What to do
Could you copy out all the lines in the material below where the word "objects" occurs?

===============

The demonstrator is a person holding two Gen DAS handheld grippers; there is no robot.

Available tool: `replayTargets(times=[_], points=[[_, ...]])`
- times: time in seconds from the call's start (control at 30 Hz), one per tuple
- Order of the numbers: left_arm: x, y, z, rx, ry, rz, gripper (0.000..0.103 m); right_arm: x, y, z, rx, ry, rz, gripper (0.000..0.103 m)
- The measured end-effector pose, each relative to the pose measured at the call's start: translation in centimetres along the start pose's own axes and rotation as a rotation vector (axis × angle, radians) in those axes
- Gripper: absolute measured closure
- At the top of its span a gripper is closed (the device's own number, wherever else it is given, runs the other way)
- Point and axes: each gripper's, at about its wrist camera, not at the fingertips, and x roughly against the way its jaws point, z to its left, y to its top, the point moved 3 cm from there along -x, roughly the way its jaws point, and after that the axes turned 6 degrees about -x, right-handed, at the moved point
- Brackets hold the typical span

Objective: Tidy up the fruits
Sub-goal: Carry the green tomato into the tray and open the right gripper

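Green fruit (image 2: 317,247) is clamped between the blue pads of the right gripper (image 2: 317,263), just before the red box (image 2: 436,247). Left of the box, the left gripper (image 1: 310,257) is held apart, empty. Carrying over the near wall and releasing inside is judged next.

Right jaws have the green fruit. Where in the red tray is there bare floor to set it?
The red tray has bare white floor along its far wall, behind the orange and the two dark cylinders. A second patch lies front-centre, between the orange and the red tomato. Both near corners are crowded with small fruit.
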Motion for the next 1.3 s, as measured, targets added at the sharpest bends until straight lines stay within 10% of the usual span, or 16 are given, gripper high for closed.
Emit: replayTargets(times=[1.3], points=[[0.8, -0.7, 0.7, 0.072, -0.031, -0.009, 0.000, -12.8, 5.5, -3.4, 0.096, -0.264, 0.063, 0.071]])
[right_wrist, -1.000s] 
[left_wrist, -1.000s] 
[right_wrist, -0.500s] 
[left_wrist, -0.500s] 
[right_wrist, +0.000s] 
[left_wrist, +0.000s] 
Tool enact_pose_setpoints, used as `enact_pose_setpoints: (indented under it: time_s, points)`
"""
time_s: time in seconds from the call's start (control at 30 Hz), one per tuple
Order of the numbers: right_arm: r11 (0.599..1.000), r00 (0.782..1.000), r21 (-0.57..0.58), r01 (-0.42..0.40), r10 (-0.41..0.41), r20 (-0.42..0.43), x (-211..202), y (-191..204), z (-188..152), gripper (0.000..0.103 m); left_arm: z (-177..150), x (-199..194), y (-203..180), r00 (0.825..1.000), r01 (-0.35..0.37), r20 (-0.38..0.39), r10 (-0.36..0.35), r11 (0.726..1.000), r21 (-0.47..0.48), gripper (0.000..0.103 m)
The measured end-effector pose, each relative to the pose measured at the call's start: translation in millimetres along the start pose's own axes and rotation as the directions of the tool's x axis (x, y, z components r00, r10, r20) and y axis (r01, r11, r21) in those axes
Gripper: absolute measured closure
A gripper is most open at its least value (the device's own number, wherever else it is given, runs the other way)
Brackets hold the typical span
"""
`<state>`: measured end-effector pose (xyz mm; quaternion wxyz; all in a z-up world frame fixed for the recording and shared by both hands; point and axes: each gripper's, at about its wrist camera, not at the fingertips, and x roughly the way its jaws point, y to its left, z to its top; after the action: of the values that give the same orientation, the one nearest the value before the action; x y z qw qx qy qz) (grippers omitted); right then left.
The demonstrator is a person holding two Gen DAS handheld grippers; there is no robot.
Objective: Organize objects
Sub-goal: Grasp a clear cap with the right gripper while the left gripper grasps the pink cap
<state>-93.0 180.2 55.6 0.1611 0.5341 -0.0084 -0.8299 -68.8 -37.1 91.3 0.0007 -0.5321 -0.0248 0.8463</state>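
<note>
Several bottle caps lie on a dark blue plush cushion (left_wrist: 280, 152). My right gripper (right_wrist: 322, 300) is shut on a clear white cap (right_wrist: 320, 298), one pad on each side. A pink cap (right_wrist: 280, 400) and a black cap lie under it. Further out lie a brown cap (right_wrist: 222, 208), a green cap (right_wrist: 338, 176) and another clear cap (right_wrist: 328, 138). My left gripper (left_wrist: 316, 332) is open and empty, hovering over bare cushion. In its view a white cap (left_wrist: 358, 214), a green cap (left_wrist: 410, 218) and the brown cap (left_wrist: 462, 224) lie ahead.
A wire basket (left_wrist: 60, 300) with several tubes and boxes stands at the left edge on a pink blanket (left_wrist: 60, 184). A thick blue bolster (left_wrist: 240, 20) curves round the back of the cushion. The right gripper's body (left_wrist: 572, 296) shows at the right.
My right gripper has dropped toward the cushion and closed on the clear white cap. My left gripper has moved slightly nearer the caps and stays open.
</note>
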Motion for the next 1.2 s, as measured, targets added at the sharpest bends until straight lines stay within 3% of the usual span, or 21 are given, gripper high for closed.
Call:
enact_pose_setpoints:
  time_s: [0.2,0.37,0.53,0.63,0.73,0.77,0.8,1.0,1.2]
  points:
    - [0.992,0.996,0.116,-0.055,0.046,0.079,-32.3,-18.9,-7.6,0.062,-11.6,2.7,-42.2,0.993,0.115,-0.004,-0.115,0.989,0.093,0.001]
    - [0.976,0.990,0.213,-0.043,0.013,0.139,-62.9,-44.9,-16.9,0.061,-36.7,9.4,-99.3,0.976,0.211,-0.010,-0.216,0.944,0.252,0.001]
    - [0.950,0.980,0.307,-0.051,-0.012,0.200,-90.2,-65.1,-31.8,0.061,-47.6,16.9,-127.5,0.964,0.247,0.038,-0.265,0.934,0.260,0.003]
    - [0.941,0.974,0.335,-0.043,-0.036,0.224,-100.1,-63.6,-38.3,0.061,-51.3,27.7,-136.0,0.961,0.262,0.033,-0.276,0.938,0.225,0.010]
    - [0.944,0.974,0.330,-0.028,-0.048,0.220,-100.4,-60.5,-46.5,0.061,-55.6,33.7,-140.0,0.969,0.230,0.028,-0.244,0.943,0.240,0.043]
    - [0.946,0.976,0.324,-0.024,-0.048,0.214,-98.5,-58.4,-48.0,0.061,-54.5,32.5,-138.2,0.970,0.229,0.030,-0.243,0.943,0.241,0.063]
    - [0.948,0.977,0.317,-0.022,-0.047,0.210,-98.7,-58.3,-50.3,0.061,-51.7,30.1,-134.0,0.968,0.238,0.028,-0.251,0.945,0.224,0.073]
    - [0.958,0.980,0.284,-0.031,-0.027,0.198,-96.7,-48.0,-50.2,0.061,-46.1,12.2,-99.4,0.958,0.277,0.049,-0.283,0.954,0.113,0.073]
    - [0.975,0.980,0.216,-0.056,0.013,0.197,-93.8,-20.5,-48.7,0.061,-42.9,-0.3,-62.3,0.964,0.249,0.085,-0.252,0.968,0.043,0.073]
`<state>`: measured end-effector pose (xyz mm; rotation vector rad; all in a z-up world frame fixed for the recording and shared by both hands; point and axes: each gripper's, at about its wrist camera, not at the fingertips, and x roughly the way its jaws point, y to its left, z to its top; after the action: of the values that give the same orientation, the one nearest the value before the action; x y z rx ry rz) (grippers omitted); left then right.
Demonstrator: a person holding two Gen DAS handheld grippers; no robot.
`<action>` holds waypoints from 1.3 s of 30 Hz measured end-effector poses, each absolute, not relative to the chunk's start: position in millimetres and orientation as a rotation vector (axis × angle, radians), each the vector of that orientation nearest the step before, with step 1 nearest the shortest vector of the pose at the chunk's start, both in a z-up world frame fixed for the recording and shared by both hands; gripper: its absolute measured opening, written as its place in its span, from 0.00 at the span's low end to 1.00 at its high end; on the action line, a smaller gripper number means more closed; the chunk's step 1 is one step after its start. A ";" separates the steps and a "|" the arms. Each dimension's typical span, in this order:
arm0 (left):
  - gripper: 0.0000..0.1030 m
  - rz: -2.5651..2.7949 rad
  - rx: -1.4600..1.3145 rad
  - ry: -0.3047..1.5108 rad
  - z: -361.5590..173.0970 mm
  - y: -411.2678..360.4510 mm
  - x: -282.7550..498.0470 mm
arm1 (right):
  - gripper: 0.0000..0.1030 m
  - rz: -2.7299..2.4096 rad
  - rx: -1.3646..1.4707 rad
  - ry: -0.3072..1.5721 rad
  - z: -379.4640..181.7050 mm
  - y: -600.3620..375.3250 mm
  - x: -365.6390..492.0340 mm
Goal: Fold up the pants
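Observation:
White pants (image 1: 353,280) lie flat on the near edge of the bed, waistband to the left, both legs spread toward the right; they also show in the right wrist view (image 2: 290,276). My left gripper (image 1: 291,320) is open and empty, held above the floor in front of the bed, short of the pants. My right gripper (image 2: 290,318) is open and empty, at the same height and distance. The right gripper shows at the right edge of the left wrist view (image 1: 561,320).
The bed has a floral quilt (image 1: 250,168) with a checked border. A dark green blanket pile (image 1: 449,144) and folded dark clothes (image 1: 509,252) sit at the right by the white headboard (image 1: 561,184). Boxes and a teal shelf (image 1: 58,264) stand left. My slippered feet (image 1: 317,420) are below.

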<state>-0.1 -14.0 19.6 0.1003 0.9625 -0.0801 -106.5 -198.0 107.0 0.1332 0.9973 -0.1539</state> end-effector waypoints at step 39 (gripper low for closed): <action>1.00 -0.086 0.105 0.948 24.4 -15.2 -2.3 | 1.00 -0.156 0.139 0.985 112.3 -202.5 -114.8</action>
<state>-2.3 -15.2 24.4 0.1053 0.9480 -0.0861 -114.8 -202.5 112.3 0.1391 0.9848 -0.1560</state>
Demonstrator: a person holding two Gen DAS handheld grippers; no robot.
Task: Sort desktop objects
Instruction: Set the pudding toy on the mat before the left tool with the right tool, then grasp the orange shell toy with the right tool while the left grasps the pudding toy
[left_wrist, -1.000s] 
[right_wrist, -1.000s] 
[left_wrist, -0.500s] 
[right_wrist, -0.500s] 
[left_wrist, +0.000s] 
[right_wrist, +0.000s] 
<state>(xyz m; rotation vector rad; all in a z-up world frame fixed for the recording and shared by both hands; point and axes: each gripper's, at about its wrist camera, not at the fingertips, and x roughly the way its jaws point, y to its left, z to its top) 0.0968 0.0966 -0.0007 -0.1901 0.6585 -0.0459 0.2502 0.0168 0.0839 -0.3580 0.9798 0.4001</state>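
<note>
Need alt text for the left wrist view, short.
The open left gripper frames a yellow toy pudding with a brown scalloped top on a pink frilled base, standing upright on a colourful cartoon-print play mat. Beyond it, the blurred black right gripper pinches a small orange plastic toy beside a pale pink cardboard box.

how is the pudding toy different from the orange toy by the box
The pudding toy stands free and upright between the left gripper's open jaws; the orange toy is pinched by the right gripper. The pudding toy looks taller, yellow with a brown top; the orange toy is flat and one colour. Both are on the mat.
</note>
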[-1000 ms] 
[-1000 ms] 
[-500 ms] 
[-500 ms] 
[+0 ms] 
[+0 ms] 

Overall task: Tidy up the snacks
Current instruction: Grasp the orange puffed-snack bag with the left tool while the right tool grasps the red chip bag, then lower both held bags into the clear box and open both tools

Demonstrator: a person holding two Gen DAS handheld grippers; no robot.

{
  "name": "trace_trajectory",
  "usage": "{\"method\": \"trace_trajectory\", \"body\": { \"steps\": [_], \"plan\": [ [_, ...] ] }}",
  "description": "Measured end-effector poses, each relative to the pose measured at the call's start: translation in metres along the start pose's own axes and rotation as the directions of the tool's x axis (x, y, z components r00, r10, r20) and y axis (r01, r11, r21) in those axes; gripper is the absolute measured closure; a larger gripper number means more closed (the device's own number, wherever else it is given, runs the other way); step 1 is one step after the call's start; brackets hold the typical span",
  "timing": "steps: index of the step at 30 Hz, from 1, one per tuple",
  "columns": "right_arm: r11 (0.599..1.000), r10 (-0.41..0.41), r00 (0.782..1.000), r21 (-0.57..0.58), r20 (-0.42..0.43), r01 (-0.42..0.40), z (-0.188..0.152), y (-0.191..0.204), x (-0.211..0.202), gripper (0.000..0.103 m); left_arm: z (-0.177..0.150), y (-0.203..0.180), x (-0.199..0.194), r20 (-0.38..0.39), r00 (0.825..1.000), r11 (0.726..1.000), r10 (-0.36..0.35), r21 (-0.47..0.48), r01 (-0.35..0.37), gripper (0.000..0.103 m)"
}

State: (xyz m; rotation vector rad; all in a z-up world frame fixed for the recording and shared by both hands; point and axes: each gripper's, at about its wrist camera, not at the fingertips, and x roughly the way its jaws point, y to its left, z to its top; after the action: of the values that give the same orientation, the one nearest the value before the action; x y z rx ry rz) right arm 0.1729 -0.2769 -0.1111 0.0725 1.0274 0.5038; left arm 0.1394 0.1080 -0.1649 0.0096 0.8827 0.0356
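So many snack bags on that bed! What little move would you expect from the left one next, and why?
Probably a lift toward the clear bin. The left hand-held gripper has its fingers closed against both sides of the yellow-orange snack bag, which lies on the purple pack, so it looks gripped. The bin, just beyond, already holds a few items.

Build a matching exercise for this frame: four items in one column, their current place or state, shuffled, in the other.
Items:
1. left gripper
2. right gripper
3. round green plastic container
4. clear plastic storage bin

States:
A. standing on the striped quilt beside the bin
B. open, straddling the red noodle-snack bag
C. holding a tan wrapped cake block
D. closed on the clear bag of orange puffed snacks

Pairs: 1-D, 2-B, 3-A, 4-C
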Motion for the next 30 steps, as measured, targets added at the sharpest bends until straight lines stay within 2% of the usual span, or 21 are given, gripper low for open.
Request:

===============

Output for this exercise
Objective: Organize objects
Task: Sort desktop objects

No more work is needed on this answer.